Daha önce ABD-Suudi Arabistan ilişkileri doğrultusunda birçok kez Suudi Arabistan´da bulunduğunu aktaran Graham, "(Kaşıkçı´nın Suudi Arabistan tarafından öldürülmesi ihtimali) Bu bize ve değerlerimize karşı bir saldırı olur. Suudi Arabistan rejimini cezalandırmak için elimden geleni yapacağım. Bu olay ilişkilerimize tam anlamıyla saygısızlık olur." ifadesini kullandı.
Graham, ABD´nin Suudi Arabistan´a silah satışını durdurup durdurmayacağına dair bir soru üzerine, "Benim bakış açımdan artık herşey masada.
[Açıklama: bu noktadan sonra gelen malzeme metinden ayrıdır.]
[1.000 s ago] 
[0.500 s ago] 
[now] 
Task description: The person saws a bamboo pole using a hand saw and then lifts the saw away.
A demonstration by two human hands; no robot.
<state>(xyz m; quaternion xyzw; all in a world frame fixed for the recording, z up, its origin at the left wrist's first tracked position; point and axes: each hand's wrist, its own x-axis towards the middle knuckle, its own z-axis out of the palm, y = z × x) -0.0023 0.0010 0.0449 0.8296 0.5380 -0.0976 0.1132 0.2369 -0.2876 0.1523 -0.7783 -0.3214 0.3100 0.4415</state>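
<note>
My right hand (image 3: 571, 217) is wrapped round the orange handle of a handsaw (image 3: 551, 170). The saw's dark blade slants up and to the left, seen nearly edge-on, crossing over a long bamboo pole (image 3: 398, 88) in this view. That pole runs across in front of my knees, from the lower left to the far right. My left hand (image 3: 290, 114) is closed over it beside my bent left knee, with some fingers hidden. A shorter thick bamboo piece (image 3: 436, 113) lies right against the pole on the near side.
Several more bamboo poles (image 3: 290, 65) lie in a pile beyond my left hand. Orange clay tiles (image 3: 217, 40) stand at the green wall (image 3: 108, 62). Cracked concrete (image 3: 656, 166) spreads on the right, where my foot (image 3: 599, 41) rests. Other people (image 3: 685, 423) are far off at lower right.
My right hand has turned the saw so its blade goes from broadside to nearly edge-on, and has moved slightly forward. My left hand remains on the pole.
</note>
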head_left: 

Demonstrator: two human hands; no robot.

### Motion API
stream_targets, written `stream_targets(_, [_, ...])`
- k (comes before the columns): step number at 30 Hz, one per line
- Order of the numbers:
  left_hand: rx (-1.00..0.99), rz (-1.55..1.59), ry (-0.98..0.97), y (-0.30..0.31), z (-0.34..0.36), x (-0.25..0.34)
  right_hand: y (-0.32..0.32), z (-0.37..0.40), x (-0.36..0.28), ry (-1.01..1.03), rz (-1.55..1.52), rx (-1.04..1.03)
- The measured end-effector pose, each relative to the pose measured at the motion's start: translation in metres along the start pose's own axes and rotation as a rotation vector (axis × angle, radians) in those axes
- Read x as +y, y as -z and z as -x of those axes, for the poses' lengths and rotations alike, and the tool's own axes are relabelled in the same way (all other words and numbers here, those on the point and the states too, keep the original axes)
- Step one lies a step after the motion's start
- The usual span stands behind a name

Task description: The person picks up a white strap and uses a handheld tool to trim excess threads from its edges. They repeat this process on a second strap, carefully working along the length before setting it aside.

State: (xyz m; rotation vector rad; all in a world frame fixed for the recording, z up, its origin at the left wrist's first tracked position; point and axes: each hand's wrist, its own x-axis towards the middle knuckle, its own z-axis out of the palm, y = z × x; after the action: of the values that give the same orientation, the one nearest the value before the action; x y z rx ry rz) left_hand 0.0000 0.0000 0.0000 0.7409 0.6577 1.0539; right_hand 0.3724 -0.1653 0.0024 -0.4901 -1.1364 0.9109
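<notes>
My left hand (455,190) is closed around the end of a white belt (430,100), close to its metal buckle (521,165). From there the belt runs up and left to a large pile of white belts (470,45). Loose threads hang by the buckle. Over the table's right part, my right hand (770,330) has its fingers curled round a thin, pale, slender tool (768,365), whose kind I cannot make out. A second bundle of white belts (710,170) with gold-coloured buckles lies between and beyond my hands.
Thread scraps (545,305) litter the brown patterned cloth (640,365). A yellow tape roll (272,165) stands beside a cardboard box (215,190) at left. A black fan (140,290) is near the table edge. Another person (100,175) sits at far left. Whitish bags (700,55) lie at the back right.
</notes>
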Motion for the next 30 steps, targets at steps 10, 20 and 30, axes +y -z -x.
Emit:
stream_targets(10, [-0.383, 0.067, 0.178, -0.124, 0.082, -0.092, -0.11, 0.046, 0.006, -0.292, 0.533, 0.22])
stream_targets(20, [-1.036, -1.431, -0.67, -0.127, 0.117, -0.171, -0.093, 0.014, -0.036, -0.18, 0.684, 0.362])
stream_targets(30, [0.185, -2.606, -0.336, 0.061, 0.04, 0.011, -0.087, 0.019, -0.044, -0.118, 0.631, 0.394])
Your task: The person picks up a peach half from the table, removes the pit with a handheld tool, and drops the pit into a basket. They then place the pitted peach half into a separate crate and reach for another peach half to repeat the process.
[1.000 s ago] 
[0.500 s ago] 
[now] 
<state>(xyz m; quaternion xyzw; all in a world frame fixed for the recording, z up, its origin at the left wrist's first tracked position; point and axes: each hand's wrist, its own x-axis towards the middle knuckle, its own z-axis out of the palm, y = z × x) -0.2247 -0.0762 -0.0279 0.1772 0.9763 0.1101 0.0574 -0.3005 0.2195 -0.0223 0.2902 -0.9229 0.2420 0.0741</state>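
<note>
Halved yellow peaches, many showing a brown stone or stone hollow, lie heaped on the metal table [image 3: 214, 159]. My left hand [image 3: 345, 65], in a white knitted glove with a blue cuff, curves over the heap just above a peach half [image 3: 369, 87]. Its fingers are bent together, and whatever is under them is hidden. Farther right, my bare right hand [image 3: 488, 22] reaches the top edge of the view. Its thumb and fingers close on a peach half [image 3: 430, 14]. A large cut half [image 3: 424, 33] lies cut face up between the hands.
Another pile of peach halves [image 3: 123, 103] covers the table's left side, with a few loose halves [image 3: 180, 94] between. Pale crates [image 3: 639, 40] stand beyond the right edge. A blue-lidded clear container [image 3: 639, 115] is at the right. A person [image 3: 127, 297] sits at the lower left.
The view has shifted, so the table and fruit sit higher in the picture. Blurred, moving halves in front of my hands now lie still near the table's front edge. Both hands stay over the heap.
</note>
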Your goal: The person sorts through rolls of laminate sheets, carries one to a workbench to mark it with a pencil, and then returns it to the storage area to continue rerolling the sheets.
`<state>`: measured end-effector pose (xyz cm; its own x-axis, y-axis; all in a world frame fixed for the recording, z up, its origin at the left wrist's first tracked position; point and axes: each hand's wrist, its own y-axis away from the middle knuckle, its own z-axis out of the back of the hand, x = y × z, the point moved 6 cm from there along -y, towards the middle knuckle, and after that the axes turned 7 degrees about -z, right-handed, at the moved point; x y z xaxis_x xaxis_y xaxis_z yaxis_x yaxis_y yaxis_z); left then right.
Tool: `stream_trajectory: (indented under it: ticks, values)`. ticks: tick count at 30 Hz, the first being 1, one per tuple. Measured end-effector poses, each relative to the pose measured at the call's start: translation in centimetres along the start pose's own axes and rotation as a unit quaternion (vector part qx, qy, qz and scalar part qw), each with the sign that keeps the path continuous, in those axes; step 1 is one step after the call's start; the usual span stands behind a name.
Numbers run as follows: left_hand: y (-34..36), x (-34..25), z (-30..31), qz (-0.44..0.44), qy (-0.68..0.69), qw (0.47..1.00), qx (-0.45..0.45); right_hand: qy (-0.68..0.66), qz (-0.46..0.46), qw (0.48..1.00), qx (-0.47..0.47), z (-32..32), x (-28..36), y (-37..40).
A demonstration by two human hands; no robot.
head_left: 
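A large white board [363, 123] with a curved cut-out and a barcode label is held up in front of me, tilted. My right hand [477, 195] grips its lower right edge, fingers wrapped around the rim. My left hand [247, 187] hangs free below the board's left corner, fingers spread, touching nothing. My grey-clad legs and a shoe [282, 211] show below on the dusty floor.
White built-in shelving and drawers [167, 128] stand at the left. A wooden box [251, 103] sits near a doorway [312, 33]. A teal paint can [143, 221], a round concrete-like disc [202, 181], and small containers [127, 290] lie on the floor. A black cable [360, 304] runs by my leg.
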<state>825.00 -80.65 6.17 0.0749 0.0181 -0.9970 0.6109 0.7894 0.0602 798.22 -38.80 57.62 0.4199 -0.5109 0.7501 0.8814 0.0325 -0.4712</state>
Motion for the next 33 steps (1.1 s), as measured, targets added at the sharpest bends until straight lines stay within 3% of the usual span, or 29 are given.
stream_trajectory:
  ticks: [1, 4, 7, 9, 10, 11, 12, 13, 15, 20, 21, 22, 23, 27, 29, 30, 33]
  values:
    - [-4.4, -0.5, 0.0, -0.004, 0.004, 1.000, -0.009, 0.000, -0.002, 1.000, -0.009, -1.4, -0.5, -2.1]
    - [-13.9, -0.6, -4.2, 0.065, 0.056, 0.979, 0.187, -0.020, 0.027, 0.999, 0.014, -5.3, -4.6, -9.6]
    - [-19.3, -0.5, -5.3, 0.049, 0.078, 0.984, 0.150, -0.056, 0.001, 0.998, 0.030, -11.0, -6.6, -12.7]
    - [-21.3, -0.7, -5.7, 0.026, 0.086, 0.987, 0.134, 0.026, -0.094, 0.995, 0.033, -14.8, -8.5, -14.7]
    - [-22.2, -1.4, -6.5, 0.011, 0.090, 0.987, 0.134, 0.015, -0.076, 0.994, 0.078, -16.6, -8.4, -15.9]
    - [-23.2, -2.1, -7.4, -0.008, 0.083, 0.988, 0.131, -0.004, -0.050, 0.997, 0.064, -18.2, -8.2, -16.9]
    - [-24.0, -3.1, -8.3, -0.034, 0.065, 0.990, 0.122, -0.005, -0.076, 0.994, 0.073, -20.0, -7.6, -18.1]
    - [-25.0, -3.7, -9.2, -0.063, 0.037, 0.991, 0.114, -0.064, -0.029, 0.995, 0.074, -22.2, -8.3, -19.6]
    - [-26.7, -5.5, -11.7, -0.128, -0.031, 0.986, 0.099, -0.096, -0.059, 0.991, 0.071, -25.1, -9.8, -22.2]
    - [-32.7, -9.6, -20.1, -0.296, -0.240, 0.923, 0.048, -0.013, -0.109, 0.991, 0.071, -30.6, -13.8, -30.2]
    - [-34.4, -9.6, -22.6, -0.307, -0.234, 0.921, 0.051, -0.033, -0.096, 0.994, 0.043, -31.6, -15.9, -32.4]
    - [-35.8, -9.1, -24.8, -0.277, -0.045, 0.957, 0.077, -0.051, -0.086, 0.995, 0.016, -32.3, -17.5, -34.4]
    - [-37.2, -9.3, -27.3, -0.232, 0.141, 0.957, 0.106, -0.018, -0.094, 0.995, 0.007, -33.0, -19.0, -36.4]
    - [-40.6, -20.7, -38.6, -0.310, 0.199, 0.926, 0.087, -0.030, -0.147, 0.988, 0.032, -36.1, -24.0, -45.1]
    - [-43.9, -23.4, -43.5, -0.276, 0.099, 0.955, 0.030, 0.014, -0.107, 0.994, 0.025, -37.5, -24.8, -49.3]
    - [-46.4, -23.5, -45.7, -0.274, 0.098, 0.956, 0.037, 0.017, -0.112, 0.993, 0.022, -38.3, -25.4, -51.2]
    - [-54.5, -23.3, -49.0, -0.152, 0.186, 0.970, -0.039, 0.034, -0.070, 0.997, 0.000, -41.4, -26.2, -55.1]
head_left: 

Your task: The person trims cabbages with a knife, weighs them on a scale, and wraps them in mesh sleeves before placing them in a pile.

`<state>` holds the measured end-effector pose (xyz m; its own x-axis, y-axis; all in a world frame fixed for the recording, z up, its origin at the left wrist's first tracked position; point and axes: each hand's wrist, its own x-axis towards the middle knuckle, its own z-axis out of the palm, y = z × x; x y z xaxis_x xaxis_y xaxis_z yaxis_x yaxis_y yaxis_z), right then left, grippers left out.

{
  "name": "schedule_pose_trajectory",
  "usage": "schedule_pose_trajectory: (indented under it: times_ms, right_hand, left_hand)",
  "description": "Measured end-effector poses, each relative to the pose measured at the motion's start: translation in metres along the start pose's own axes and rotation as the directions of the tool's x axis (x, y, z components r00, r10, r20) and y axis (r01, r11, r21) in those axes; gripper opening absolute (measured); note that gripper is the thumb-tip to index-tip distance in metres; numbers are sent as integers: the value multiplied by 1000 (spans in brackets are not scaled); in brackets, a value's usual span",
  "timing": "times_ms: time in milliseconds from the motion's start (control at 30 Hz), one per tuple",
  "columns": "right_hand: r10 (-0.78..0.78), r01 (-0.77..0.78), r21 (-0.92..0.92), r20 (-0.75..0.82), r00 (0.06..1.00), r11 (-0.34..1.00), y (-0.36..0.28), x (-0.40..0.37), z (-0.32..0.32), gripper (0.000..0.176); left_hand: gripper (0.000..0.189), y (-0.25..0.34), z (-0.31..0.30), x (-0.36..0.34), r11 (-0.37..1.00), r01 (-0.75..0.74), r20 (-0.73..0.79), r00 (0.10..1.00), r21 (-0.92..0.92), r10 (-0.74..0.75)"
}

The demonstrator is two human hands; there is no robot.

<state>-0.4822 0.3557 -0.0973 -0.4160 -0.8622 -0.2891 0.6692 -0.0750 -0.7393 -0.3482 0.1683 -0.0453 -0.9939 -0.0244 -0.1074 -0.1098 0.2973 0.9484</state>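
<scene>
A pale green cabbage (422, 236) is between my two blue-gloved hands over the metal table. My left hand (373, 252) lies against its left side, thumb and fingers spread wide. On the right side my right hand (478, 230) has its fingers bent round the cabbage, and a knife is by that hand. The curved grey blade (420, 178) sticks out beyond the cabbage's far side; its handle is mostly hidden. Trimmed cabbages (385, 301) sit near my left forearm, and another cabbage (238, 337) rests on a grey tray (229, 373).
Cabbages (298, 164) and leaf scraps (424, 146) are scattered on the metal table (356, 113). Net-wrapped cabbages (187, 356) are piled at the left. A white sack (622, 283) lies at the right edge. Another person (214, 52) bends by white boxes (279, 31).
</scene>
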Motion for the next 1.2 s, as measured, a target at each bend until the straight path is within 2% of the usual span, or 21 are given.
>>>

Eğer Suudi Arabistan Veliaht Prensi Muhammed bin Selman, bir şekilde bu olaya karışmışsa, uluslararası arenada meşru bir lider olması imkansızlaşır." değerlendirmesinde bulundu.
Washington Post´un iddiaları
ABD´nin önemli gazetelerinden Washington Post, adı açıklanmayan bazı Amerikalı ve Türk yetkililere dayandırılan haberde, Türk Hükümetinin, Kaşıkçı´nın İstanbul´daki Suudi Arabistan Başkonsolosluğunda öldürüldüğünü kanıtlayan ses ve görüntü kayıtlarına sahip olduğunu Amerikan tarafına ilettiğini öne sürmüştü.
Aynı yetkililerin ifadelerine göre olayla ilgili ses kaydının, Kaşıkçı´nın ölümünden Suudi güvenlik timinin sorumlu olduğunu ikna edici bir şekilde ortaya koyduğu belirtilmişti.
Washington Post, başka bir haberinde de ABD istihbaratının yaptığı bir dinlemede, Suudi Arabistan Veliaht Prensi Muhammed bin Selman´ın, Kaşıkçı´nın bazı vaatlerle Suudi Arabistan´a dönmesinin sağlanması, daha sonra da tutuklanmasını emrettiğini ileri sürmüştü.
Suudi reformistler için önemli bir platform olan Al Watan gazetesine katkı veren ve Batı medyasında Ortadoğu ile ilgili haberleriyle tanınan Kaşıkçı´dan, 2 Ekim´de resmi işlemler için Suudi Arabistan´ın İstanbul Başkonsolosluğuna girdikten sonra haber alınamamıştı.
Cumhurbaşkanlığı Sözcüsü İbrahim Kalın, Kaşıkçı´nın kaybolması soruşturmasına ilişkin dün AA muhabirine yaptığı açıklamada, "Türkiye ve Suudi Arabistan arasındaki işbirliği çerçevesinde ve Suudi Arabistan´ın teklifi üzerine, Suudlu gazeteci Cemal Kaşıkçı hadisesinin bütün yönleriyle aydınlatılması amacıyla ortak çalışma grubu kurulması kararlaştırılmıştır." ifadelerini kullanmıştı.
ABD Başkanı Donald Trump ise konuya ilişkin son açıklamasında Kaşıkçı´nın akıbeti ile ilgili duyduğu haberlerden hiç hoşnut olmadığını, konuyu sonuna kadar araştıracaklarını ancak bu olay dolayısıyla Suudi Arabistan´la ABD´nin yaptığı silah anlaşmalarını durdurmayı düşünmediğini belirtmişti.